▶ _WHAT IS REQUIRED_:
Your answer must be the lines from the first one in the material through the line with "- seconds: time", retyped exactly and with no pictures.

▶ _GIVEN INFORMATION_:
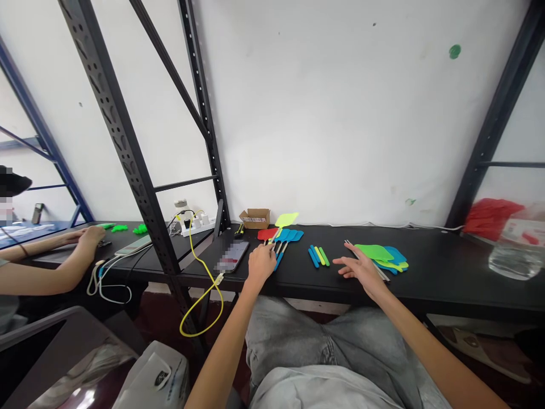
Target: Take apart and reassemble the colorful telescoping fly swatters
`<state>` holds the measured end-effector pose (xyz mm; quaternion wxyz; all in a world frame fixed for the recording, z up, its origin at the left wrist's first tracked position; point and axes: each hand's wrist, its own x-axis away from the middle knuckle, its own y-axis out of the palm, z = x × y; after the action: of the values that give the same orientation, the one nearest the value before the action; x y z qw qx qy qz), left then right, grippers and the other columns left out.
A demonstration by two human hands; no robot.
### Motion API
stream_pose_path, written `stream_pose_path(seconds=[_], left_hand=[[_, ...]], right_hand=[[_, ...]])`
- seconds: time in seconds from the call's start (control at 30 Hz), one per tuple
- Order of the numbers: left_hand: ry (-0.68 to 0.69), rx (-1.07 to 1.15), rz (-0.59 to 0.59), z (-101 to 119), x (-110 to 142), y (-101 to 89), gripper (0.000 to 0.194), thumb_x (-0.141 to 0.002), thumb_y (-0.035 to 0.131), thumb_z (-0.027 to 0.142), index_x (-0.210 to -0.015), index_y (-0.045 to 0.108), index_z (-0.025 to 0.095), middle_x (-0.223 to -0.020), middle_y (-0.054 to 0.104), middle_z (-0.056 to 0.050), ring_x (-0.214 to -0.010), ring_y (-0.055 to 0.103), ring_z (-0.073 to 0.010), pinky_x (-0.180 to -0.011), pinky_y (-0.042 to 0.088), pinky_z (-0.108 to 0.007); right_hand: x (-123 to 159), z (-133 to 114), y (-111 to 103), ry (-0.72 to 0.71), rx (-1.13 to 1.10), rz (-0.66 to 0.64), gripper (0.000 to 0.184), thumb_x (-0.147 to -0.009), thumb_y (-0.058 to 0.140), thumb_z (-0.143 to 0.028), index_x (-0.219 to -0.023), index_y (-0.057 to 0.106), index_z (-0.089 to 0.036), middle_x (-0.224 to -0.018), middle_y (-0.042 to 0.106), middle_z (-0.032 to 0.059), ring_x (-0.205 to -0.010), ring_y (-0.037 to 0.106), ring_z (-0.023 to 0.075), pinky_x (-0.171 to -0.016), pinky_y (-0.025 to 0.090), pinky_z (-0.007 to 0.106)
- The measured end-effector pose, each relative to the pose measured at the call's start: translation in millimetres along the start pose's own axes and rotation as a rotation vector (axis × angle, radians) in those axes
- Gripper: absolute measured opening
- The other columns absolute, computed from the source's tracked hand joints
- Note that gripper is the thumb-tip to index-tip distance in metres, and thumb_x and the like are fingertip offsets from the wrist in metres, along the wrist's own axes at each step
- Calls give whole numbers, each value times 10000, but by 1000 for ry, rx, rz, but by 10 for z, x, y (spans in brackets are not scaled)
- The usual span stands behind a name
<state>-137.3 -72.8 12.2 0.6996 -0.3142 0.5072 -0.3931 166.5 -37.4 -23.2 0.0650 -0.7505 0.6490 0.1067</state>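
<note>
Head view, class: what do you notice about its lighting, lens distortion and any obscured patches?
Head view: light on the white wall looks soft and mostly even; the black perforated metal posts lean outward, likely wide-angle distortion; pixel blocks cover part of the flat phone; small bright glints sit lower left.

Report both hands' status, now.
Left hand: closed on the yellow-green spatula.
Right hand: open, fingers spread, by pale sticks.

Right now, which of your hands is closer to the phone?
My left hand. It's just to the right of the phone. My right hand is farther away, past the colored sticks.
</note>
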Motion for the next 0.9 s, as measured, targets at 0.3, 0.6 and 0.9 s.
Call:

▶ _RESPONSE AREA_:
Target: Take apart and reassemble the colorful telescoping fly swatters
`<state>` holds the measured end-effector pose (xyz mm; quaternion wxyz; all in a world frame fixed for the recording, z up, its origin at the left wrist's first tracked position; point and axes: each hand's wrist, its own x-axis away from the middle knuckle, its own y-axis out of the palm, z = x × y; after the action: of the values that give the same orientation, the one nearest the value before the action; x y z qw qx qy qz), left then right, grippers and the other columns left out.
A demonstration by two human hands; no robot.
### Motion API
stream_pose_path, written `stream_pose_path(seconds=[_], left_hand=[[_, ...]], right_hand=[[_, ...]])`
- seconds: time in seconds from the call's start (control at 30 Hz), one per tuple

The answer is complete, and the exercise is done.